### What to do
Extract the final stretch of the data: the line that contains "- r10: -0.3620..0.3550" and every line after it, unaltered, and no other lines.

Records to process: Begin

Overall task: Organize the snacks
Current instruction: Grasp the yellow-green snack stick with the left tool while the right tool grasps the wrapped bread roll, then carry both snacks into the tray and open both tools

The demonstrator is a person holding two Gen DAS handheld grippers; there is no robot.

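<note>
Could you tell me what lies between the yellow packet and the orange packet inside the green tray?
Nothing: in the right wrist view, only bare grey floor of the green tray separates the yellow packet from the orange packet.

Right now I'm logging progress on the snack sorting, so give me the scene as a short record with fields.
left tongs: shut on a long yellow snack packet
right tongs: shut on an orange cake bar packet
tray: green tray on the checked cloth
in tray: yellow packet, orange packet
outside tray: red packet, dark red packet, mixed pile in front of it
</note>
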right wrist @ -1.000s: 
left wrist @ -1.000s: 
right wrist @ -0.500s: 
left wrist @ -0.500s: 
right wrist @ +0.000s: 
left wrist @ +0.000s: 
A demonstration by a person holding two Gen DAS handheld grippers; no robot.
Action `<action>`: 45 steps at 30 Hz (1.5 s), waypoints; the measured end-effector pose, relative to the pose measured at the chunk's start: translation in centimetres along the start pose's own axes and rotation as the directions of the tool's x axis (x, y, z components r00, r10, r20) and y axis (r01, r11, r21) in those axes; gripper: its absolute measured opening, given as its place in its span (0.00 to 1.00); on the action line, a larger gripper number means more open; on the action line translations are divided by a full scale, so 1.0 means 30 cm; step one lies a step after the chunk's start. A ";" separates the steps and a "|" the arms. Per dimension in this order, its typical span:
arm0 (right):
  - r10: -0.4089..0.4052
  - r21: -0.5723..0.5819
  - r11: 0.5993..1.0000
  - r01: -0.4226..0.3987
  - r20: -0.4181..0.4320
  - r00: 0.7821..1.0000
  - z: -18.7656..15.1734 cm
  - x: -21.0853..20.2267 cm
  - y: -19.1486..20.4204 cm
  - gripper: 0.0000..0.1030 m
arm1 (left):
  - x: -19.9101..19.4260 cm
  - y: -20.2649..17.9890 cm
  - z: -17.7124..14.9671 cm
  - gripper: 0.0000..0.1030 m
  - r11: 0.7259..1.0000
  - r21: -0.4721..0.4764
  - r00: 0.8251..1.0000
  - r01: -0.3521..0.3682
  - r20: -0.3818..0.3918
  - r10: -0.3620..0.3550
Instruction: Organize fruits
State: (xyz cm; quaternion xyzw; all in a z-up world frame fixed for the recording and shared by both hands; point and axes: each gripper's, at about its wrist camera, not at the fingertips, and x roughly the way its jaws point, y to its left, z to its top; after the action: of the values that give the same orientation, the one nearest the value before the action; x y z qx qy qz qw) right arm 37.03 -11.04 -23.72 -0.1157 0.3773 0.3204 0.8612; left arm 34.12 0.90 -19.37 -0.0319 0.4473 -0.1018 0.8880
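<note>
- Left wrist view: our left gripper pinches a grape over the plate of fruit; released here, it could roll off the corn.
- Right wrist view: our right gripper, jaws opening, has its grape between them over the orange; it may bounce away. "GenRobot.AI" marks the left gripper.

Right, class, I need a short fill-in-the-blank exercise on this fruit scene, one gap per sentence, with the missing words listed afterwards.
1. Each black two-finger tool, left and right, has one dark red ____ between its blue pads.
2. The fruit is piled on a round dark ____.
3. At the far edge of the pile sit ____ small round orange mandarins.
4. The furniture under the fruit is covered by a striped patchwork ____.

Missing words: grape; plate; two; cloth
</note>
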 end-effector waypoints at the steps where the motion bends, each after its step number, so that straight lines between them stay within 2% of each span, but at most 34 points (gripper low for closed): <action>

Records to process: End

### Answer to the exercise
  - r10: -0.3620..0.3550
Instruction: Organize fruits
State: (xyz cm; quaternion xyzw; all in a z-up world frame fixed for the recording and shared by both hands; point and axes: each gripper's, at about its wrist camera, not at the fingertips, and x roughly the way its jaws point, y to its left, z to its top; after the action: of the values that give the same orientation, the one nearest the value before the action; x y z qx qy qz qw) right arm 37.03 -11.04 -23.72 -0.1157 0.3773 0.3204 0.8612; left arm 34.12 0.90 -19.37 -0.0319 0.4473 -0.1018 0.8880
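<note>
- Left wrist view: our left gripper pinches a grape over the plate of fruit; released here, it could roll off the corn.
- Right wrist view: our right gripper, jaws opening, has its grape between them over the orange; it may bounce away. "GenRobot.AI" marks the left gripper.

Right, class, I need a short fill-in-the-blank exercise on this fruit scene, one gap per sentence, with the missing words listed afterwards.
1. Each black two-finger tool, left and right, has one dark red ____ between its blue pads.
2. The fruit is piled on a round dark ____.
3. At the far edge of the pile sit ____ small round orange mandarins.
4. The furniture under the fruit is covered by a striped patchwork ____.

Missing words: grape; plate; two; cloth
</note>
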 end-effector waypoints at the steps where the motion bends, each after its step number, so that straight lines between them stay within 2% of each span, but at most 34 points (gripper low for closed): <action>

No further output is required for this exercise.